*** Opening of Data to process ***
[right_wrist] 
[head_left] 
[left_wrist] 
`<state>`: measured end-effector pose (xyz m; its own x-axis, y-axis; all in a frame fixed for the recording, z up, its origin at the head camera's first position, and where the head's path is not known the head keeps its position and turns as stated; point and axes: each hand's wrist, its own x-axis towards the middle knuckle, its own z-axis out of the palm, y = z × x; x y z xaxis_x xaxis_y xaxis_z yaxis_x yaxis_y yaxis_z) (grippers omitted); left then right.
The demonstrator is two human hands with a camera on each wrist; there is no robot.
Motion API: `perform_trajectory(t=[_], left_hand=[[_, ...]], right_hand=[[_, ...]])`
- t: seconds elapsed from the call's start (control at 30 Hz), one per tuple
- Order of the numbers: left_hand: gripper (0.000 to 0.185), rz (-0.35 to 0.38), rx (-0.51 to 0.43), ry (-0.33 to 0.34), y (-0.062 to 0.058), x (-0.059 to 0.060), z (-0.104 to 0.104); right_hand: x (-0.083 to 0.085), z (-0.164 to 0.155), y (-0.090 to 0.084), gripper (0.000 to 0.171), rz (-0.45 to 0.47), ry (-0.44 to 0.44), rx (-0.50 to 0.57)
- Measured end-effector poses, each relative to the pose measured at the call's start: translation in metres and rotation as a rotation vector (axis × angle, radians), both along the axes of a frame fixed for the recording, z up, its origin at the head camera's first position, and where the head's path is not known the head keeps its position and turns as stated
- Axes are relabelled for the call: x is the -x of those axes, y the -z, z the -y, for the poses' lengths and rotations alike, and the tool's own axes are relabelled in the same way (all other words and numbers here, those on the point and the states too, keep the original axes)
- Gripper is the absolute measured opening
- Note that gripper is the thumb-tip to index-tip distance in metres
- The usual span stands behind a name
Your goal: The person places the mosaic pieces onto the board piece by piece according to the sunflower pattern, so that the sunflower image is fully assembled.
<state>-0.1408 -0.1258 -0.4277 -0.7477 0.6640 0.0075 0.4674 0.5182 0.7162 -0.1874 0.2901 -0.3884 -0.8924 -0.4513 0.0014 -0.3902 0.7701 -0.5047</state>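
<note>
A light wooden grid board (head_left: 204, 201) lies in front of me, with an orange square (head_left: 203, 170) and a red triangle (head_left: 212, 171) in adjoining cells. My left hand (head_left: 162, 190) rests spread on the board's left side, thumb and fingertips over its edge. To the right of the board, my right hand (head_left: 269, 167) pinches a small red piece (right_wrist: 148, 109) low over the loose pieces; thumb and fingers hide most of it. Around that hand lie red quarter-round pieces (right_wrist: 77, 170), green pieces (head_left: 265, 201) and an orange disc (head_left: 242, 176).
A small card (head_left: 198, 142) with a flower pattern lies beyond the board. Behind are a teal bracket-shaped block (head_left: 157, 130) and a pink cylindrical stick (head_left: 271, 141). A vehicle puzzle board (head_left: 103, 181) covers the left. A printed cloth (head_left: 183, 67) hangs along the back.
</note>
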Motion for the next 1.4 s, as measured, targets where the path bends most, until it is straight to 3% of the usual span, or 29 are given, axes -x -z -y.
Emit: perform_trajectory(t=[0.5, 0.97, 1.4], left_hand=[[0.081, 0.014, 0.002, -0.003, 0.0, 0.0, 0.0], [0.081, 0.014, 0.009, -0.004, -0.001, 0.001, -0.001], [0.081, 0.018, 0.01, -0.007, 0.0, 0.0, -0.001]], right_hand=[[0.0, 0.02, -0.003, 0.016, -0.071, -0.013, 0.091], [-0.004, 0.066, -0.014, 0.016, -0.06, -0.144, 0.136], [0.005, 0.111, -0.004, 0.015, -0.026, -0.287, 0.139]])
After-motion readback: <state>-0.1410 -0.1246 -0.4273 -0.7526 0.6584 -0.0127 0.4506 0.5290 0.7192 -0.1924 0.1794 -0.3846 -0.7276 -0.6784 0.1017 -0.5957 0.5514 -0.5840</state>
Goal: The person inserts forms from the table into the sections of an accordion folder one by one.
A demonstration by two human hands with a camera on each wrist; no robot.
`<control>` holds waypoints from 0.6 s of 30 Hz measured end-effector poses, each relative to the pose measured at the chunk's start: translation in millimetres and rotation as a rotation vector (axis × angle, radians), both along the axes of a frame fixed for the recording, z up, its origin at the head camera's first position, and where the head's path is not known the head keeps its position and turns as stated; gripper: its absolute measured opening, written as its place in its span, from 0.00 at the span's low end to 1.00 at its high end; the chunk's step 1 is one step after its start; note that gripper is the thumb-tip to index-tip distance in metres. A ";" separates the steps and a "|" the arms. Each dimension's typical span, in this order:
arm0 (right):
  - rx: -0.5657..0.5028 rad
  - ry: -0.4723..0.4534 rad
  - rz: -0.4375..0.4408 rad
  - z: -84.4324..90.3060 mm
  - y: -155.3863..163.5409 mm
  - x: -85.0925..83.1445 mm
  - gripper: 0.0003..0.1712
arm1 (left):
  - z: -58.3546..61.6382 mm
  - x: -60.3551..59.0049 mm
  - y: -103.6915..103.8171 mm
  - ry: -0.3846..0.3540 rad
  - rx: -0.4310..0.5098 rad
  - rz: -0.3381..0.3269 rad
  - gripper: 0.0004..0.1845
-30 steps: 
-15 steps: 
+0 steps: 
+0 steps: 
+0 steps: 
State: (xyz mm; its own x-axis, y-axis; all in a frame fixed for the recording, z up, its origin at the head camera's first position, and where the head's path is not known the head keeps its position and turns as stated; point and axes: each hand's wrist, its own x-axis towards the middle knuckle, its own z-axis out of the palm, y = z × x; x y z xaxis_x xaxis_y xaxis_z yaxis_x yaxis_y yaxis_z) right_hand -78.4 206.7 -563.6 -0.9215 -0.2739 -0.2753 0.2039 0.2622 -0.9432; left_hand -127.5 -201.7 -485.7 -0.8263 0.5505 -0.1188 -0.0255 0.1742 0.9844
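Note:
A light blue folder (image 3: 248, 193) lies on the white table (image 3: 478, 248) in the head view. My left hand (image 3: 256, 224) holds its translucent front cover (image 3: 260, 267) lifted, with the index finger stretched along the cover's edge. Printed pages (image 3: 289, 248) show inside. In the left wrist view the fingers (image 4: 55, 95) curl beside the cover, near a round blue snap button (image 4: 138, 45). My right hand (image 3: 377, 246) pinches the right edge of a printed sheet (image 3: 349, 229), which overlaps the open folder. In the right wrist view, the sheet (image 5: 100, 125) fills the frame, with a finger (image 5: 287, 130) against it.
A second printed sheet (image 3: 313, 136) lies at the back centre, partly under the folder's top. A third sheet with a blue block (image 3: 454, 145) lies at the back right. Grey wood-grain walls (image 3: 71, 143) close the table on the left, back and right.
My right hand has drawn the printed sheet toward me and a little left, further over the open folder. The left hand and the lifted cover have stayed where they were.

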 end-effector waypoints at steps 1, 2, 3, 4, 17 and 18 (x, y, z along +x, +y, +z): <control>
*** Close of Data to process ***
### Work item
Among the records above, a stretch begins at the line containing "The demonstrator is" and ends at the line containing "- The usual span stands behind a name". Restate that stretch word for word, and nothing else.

### Answer to this problem
The demonstrator is two human hands with a camera on each wrist; there is no robot.
Motion API: `perform_trajectory(t=[_], left_hand=[[_, ...]], right_hand=[[_, ...]])`
- t: seconds elapsed from the call's start (control at 30 Hz), one per tuple
- Order of the numbers: left_hand: gripper (0.000 to 0.185), rz (-0.35 to 0.38), rx (-0.51 to 0.43), ry (-0.33 to 0.34), y (-0.062 to 0.058), x (-0.059 to 0.060), z (-0.104 to 0.104); right_hand: x (-0.083 to 0.085), z (-0.164 to 0.155), y (-0.090 to 0.084), gripper (0.000 to 0.171), rz (-0.45 to 0.47), ry (-0.44 to 0.44), rx (-0.50 to 0.57)
- Measured end-effector poses, each relative to the pose measured at the call's start: translation in metres and rotation as a rotation vector (axis × angle, radians), both along the axes of a frame fixed for the recording, z up, its origin at the head camera's first position, and where the head's path is not known the head keeps its position and turns as stated
- Axes are relabelled for the call: x is the -x of those axes, y the -z, z the -y, for the poses' lengths and rotations alike, and the tool's own axes are relabelled in the same way (all other words and numbers here, those on the point and the states too, keep the original axes)
- Gripper is the absolute measured opening
- Note that gripper is the thumb-tip to index-tip distance in metres
- The usual span stands behind a name

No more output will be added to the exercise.